What happens during falling phase?

The falling phase is a rapid repolarization followed by the undershoot, when the membrane potential hyperpolarizes past rest. Finally, the membrane potential will return to the resting membrane potential.

What happens during the falling phase of an action potential?

The repolarization or falling phase is caused by the slow closing of sodium channels and the opening of voltage-gated potassium channels. As a result, the membrane permeability to sodium declines to resting levels. This expulsion acts to restore the localized negative membrane potential of the cell.

How does concentration gradient affect membrane potential?

For a cell where there is only one permeant ionic species (only one type of ion that can cross the membrane), the resting membrane potential will equal the equilibrium potential for that ion. The steeper the concentration gradient is, the larger the electrical potential that balances it has to be.

What happens to the membrane potential during the repolarization phase of the action potential and what causes this change?

In neuroscience, repolarization refers to the change in membrane potential that returns it to a negative value just after the depolarization phase of an action potential which has changed the membrane potential to a positive value. This phase occurs after the cell reaches its highest voltage from depolarization.

What happens during the rising phase of the action potential quizlet?

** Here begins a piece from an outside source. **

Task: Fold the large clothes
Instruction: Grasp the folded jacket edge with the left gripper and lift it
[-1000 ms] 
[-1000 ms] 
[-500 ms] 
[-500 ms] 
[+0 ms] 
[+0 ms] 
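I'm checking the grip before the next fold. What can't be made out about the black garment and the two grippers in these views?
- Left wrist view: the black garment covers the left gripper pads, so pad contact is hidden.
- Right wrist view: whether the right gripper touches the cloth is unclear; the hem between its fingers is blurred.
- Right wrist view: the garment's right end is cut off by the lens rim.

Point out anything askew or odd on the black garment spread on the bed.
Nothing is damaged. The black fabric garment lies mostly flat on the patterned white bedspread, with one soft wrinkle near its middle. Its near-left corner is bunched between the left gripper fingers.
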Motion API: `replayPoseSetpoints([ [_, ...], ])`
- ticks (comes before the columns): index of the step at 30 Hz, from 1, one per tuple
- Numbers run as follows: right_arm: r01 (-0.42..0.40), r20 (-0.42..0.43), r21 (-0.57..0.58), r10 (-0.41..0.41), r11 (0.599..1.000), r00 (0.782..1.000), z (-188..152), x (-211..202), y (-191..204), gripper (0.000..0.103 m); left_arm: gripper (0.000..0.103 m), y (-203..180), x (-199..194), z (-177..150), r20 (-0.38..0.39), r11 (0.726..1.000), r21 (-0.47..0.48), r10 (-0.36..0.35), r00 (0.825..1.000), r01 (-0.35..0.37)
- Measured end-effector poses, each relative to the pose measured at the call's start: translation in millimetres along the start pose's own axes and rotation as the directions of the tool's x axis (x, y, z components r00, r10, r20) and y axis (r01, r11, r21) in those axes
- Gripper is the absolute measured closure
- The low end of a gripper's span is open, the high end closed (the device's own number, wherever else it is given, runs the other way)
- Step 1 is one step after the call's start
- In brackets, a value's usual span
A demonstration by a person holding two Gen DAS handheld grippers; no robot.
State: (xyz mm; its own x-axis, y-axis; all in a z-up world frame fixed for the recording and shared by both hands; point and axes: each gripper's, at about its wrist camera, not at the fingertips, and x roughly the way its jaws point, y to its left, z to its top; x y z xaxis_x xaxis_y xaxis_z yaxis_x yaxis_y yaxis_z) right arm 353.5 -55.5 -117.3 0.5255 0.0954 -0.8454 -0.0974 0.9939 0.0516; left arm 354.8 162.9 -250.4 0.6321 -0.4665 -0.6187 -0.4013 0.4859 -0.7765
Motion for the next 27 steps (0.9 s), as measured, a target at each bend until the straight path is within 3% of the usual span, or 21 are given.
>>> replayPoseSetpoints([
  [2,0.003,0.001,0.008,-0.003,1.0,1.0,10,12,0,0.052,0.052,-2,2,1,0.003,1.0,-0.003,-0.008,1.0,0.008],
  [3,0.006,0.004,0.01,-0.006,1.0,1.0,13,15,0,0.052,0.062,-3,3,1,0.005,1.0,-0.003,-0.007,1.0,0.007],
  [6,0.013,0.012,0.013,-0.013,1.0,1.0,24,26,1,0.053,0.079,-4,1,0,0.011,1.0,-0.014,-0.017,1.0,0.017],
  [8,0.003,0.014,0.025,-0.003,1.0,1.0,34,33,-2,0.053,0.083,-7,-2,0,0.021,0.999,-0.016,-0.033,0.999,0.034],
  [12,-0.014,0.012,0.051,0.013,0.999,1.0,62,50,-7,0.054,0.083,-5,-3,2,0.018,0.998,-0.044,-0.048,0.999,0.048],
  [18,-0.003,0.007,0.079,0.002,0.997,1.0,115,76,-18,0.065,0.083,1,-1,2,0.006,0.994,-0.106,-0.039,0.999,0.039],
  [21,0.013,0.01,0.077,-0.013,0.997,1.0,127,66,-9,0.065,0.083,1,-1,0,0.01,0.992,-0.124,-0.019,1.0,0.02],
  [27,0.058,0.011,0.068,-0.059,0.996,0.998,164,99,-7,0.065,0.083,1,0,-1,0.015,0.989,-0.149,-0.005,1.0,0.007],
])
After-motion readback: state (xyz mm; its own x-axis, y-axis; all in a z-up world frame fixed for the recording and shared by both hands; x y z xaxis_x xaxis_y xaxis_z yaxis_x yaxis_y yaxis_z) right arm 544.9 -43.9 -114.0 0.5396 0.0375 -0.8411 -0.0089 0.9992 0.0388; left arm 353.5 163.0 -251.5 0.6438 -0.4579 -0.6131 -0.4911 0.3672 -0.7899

The rising phase of the action potential is due to an increase (x500) in membrane permeability to Na+. The increase in membrane permeability to K+ causes an after-hyperpolarisation. Voltage-activated Na+ and K+ channels confer the ability to generate action potentials.

What happens during the falling phase of the action potential quizlet?

The falling phase of the action potential results from closing sodium channels and opening potassium channels. Unlike sodium gates, potassium gates do not open immediately upon depolarization; it takes about 1 msec for them to open, and stay open as long as the membrane is depolarized.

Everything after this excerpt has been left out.